Data provided.
********************

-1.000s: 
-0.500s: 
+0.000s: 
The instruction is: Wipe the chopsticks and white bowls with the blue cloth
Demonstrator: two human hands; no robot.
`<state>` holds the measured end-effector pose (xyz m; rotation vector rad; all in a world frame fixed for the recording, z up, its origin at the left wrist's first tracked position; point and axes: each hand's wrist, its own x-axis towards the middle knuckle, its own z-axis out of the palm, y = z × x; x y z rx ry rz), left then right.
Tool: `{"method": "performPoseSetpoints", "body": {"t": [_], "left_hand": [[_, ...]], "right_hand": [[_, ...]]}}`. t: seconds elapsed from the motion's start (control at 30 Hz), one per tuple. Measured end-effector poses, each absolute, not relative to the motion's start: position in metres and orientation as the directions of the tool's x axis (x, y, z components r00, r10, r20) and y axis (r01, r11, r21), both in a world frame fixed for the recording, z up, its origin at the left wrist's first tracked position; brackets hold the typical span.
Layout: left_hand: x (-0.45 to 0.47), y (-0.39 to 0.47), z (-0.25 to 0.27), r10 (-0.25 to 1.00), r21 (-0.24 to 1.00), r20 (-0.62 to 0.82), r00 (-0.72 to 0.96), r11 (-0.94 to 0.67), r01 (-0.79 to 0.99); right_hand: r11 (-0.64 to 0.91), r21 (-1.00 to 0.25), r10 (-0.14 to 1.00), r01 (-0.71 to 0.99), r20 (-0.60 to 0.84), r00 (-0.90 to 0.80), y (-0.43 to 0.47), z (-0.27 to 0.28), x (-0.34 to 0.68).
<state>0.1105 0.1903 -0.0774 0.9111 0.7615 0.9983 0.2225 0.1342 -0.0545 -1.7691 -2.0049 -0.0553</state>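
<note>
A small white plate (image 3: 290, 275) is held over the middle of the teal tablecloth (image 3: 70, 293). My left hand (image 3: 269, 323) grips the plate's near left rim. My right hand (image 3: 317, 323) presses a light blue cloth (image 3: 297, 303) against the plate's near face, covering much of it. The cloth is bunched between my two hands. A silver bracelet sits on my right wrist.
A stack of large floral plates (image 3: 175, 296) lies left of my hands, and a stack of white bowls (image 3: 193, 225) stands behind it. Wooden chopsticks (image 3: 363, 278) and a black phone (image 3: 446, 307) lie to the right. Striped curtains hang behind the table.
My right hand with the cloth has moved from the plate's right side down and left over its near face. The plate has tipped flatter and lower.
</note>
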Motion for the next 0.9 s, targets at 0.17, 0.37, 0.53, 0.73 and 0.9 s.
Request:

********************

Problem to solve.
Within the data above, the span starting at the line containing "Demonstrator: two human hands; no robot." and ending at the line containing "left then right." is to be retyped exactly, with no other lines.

Solution to this exercise.
Demonstrator: two human hands; no robot.
`<state>` holds the measured end-effector pose (xyz m; rotation vector rad; all in a world frame fixed for the recording, z up, its origin at the left wrist's first tracked position; point and axes: each hand's wrist, its own x-axis towards the middle knuckle, its own z-axis out of the palm, y = z × x; x y z rx ry rz), left then right.

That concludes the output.